Più che un maestro ho tante artiste e artisti che guardo e che ispirano il mio lavoro, penso a Louise Bourgeois, Gina Pane, Birgit Jürgenssen… e poi ho colleghi e colleghe con cui mi confronto molto e che sono fondamentali per migliorare il mio lavoro.

Quando ti ho conosciuta, mi sembravi un rabdomante, con la macchina fotografica anziché il bastone in mano: sei mai stata colpita oltre misura dall’energia di un luogo?

Assolutamente sì. Ci sono luoghi che hanno un’energia incredibile e che non si può non ascoltare. Le foto e i video che faccio sono necessari per documentare il lavoro ma anche per trattenere in me la memoria di tutte quelle sensazioni che il posto mi ha regalato. Ciò che è fatiscente, in rovina e pericolante ha sempre un grande fascino perché porta con sé i resti del suo passato, della sua storia.

Potresti descrivere il tuo rapporto con il corpo?

Complesso. 
Amore e odio.
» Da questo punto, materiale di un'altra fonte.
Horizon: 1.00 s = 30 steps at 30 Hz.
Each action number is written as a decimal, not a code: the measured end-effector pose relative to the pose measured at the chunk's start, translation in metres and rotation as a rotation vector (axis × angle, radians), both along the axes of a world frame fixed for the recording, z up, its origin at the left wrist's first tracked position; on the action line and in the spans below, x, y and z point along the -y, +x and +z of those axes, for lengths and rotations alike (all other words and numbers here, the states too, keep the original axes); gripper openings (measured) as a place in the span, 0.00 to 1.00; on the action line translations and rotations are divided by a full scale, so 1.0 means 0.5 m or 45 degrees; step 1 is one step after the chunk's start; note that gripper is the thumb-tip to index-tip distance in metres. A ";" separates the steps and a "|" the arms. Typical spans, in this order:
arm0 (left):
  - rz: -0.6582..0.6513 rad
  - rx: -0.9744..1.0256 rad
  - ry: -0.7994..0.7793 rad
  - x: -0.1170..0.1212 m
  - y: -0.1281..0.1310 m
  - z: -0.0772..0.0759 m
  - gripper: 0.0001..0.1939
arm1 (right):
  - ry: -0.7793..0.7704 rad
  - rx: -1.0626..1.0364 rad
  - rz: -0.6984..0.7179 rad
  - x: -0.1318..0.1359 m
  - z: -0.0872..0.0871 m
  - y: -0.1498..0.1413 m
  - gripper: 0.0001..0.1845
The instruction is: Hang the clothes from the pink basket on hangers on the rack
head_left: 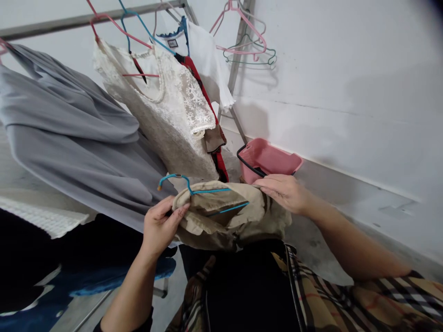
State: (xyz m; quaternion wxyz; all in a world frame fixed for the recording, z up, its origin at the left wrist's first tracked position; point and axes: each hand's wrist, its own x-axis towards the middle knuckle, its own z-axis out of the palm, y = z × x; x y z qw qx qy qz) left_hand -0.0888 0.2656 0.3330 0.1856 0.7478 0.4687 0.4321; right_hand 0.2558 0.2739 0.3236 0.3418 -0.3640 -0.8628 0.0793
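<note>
A crumpled beige shirt (221, 223) lies bunched between the hands, a thin blue wire hanger (211, 190) threaded into its opening with the hook curling out past the shirt's left end. The left hand (162, 226), its forearm rising from below, is curled closed on that end, fingers and thumb pinching the cloth. The right hand (284, 193), its arm reaching in from the right, lies nearly flat across the shirt's upper fold, fingers gripping it. Beyond the shirt, a grey garment (69, 129) and a white lace blouse (162, 110) hang from a grey metal rack (86, 18). Past the shirt's right end, a pink plastic basket (270, 159) sits on the concrete floor (311, 244) against a white painted wall (346, 92).
</note>
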 end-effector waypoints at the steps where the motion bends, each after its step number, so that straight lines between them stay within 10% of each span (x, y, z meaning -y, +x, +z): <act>1: -0.002 0.011 -0.008 -0.001 0.004 0.000 0.06 | 0.052 0.009 -0.012 0.001 0.002 -0.001 0.15; 14: -0.055 0.023 0.010 -0.013 0.048 -0.005 0.09 | 0.171 -0.164 0.018 0.014 0.040 0.002 0.10; 30: -0.206 -0.087 0.071 -0.004 0.058 0.002 0.07 | -0.111 -0.319 0.088 0.008 0.009 -0.025 0.06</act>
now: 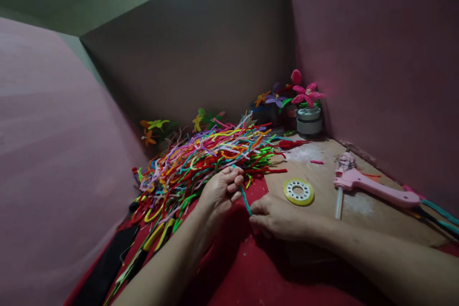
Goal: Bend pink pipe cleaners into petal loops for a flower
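Observation:
A short teal pipe cleaner [245,200] runs between my two hands. My left hand [223,186] pinches its upper end, and a teal tip pokes out above the fingers. Lower and to the right, my right hand [274,216] grips the other end between thumb and fingers. Just behind my left hand lies a large heap of many-coloured pipe cleaners [211,153]. Both hands are above a red cloth [233,267].
A pink glue gun [376,190] and a roll of yellow tape [299,192] lie on a brown board [322,177] at right. Pipe-cleaner flowers [307,94] stand by the back wall, one in a pale pot [309,122]. A black flat object [107,263] lies at left.

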A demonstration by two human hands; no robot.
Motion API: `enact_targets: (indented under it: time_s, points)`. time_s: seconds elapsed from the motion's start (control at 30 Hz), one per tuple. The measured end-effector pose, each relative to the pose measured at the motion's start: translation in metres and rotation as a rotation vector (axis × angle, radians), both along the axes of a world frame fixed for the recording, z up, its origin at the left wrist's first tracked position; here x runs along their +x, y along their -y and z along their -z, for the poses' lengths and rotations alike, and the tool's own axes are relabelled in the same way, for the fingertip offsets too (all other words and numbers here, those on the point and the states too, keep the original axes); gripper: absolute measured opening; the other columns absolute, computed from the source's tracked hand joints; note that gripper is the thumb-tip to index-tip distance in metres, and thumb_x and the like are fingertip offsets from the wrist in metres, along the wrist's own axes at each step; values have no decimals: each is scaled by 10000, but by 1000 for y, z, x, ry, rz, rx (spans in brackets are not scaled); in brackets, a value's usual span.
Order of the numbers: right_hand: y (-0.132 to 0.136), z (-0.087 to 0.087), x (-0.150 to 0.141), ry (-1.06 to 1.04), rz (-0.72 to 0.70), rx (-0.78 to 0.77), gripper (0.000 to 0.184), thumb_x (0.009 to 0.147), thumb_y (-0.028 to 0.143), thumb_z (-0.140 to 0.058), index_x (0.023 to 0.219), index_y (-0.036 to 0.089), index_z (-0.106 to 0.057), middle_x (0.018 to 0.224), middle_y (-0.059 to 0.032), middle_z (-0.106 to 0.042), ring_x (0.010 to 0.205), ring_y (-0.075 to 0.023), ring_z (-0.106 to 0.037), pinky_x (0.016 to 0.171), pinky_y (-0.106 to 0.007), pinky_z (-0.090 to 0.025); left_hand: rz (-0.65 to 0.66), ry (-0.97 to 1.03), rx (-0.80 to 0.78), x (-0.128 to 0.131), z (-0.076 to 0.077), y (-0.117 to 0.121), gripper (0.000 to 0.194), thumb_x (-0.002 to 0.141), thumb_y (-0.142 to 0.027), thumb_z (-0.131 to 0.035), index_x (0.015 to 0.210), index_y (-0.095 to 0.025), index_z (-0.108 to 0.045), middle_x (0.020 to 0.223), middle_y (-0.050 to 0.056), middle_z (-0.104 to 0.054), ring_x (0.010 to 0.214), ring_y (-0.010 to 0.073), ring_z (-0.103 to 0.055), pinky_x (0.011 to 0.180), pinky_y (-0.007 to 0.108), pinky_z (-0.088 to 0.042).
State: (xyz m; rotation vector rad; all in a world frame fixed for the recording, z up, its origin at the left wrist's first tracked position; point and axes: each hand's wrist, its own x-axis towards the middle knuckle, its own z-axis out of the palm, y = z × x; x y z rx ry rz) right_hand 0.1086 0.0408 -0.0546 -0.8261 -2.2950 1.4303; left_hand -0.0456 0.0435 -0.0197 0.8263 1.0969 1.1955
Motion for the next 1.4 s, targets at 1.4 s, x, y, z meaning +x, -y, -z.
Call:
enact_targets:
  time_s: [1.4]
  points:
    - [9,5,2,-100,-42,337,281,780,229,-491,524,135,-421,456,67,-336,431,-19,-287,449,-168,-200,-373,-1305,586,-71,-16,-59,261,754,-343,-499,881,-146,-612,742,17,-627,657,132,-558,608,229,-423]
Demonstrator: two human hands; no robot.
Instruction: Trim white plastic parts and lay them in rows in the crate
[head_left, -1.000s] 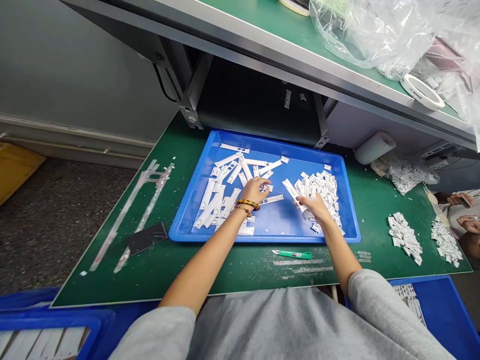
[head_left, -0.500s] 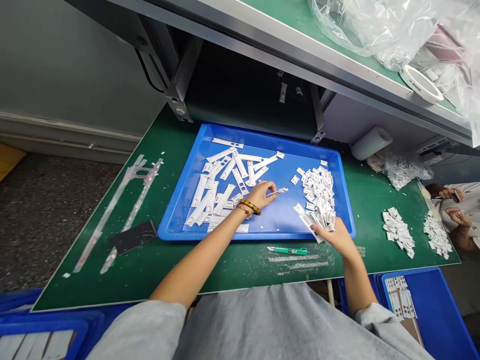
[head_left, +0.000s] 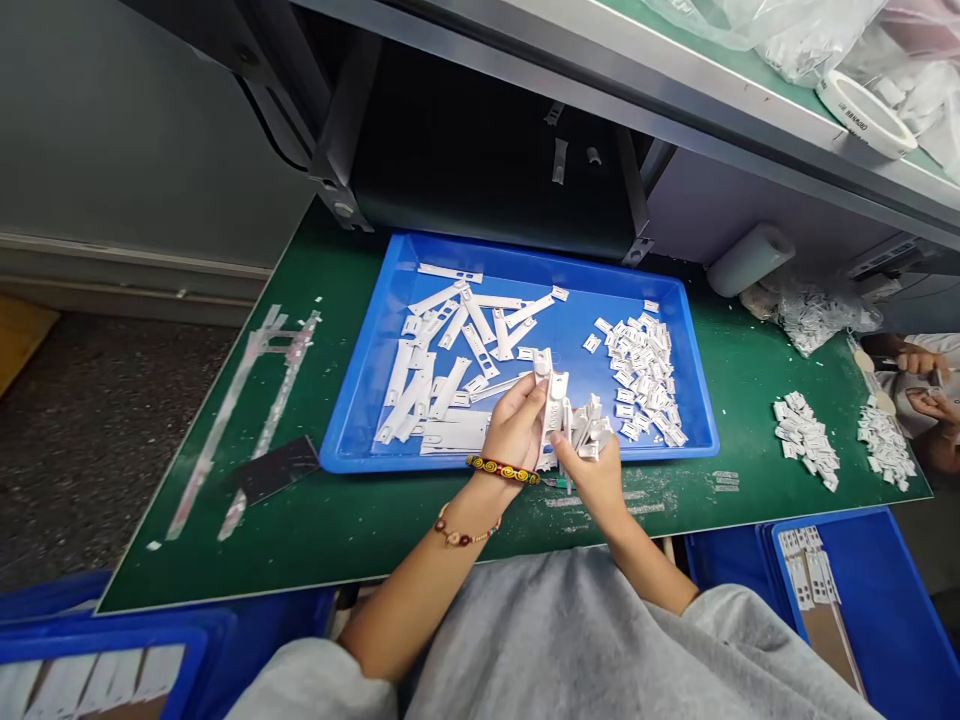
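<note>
My left hand [head_left: 514,430] is closed on a white plastic strip [head_left: 543,364], held upright over the front part of the blue tray [head_left: 525,250]. Against it, my right hand [head_left: 596,478] grips a bunch of small white plastic pieces [head_left: 589,425] together with a longer strip, its thumb pressed on the strip's face. The two hands meet, and the fingers behind the pieces are hidden. Long white strips [head_left: 450,385] lie jumbled in the tray's left half. A heap of small white pieces [head_left: 643,370] fills its right side. Mostly covered by my hands is a green cutter [head_left: 553,483].
Two piles of small white pieces [head_left: 806,440] sit at the right of the green table [head_left: 420,545]. A dark plate [head_left: 276,470] and tape strips lie left. Overhead runs a shelf with a tape roll [head_left: 866,115]. A co-worker's hands [head_left: 926,380] show at far right.
My left hand has picked up a strip from the tray and brought it toward me. My right hand has moved left with its bunch, so the hands now meet. The view has shifted slightly.
</note>
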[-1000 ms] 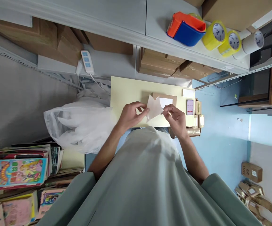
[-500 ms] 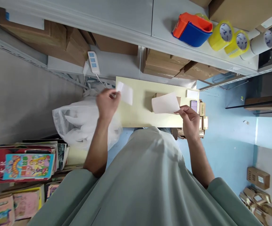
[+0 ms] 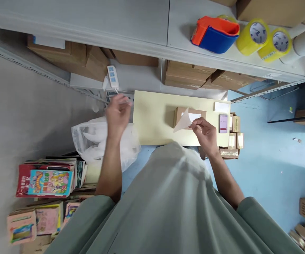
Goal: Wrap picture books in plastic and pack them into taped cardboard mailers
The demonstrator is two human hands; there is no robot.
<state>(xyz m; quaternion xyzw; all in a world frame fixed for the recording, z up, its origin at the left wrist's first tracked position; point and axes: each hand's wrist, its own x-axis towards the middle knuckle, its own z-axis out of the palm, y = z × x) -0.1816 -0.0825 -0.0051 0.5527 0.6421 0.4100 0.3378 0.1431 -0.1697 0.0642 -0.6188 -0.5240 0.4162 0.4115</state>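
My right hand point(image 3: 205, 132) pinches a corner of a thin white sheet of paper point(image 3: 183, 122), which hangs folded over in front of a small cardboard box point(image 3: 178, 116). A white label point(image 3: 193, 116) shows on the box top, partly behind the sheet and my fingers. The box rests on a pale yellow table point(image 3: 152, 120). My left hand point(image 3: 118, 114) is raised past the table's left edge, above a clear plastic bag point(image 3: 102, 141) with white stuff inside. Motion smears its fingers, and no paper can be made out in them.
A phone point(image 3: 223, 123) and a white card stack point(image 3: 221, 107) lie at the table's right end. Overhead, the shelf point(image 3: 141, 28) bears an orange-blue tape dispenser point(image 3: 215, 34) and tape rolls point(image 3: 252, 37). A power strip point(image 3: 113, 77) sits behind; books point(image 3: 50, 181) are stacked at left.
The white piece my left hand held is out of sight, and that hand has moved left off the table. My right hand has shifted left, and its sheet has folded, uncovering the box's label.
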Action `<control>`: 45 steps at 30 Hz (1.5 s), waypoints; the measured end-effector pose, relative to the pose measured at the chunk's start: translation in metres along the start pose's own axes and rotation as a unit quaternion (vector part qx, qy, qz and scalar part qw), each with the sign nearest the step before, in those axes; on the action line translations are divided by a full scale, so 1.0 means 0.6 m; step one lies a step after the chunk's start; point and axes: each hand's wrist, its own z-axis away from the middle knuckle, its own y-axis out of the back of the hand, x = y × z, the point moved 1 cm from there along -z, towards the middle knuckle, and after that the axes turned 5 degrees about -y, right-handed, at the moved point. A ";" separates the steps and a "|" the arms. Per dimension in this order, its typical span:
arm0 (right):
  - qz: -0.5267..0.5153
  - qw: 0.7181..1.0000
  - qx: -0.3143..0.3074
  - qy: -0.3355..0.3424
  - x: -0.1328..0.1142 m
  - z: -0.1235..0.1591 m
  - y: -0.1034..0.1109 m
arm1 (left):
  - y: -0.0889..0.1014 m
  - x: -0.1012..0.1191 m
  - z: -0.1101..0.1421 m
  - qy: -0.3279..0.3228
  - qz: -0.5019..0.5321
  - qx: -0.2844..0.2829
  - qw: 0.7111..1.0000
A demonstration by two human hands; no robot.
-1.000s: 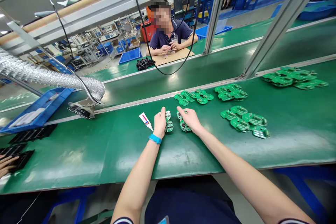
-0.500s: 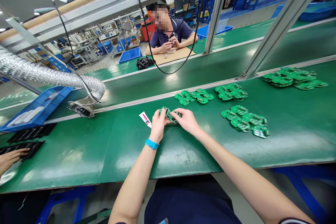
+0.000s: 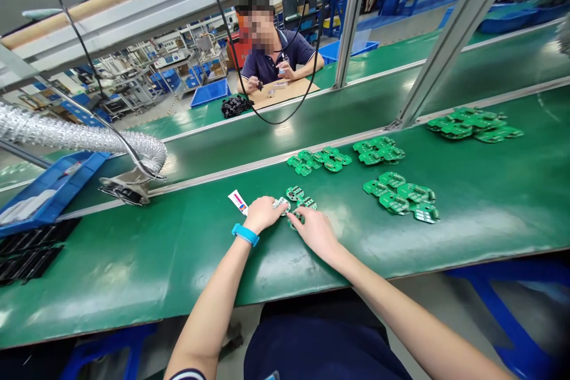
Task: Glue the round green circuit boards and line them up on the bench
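A green circuit board panel [image 3: 295,192] made of several rounded boards lies low over the green worktop, between my two hands. My left hand [image 3: 262,212], with a turquoise band at its wrist, is closed with thumb and fingers at the panel's left board. From the right, my right hand [image 3: 317,231] pinches the near board at its edge, with the fingertips partly covering it. Close behind my left hand lies a white tube [image 3: 237,200] with red and blue print, its cap end hidden by the hand.
Several groups of green circuit boards [image 3: 403,195] lie to the right and along the rail. A silver duct [image 3: 146,151] and a blue tray [image 3: 86,181] stand at the left, near black plastic parts [image 3: 33,249]. Across the line sits a co-worker [image 3: 280,50]. A cable hangs in front.
Both hands have lowered the board panel to the worktop and moved slightly apart. The view has shifted right. A neighbour's hand at the left has left view. The co-worker's hands have separated.
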 end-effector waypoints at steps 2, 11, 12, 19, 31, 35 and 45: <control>0.097 0.995 0.016 0.009 -0.005 0.007 -0.004 | 0.017 0.006 -0.009 -0.012 -0.077 -0.009 0.997; 0.106 0.984 0.137 0.044 0.039 -0.045 0.030 | -0.017 0.055 -0.092 -0.066 0.006 0.013 0.998; 0.089 0.987 0.126 0.047 0.053 -0.060 0.031 | -0.025 0.055 -0.097 -0.079 0.033 0.016 0.996; -0.131 0.991 0.020 0.004 0.097 -0.108 0.021 | -0.028 0.066 -0.086 -0.108 0.227 0.079 0.965; 0.034 0.998 0.044 0.015 0.043 -0.109 -0.001 | 0.000 0.003 -0.126 -0.108 0.060 0.020 0.992; 0.027 0.991 0.121 0.041 0.054 -0.138 0.015 | 0.012 0.018 -0.163 -0.160 0.021 0.073 0.984; -0.187 0.968 0.168 0.005 0.140 -0.179 0.046 | -0.030 0.099 -0.240 -0.211 -0.116 -0.019 0.970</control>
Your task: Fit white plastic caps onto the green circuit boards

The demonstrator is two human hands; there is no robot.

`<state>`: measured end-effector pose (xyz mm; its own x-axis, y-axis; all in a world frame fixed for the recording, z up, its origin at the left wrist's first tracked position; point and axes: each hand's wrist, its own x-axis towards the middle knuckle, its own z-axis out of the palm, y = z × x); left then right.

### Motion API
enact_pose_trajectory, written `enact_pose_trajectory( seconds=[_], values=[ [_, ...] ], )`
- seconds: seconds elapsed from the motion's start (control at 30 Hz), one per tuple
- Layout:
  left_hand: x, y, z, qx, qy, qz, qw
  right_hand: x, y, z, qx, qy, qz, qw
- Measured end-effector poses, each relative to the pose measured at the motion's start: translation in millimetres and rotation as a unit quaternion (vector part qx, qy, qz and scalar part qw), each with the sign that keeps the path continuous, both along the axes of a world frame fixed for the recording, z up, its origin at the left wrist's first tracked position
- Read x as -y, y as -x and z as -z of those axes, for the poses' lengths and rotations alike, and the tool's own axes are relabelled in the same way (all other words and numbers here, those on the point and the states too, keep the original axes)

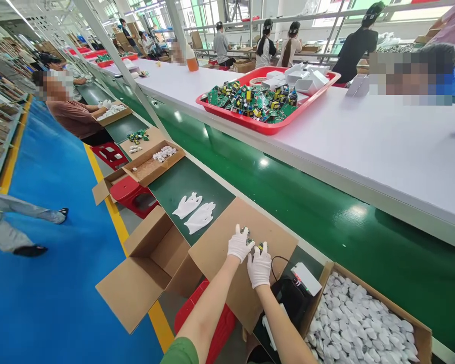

Ascolto e indifferenza.
È il filtro che traduce la realtà all’interno del mio lavoro.

A quali altri progetti ti stai dedicando, a cosa ti dedicherai?

Al momento sto lavorando a diverse cose: una mostra a fine novembre curata da Livia Savorelli a Savona; una a inizio 2023 curata da Barbara Pavan e che fa parte della X Biennal of Contemporary Textile Art; poi sto progettando il Canto IV di questa installazione e sto chiudendo un libro/guida su Bergamo (il secondo) in cui mi sono occupata dei disegni e che uscirà per l’inizio di dicembre.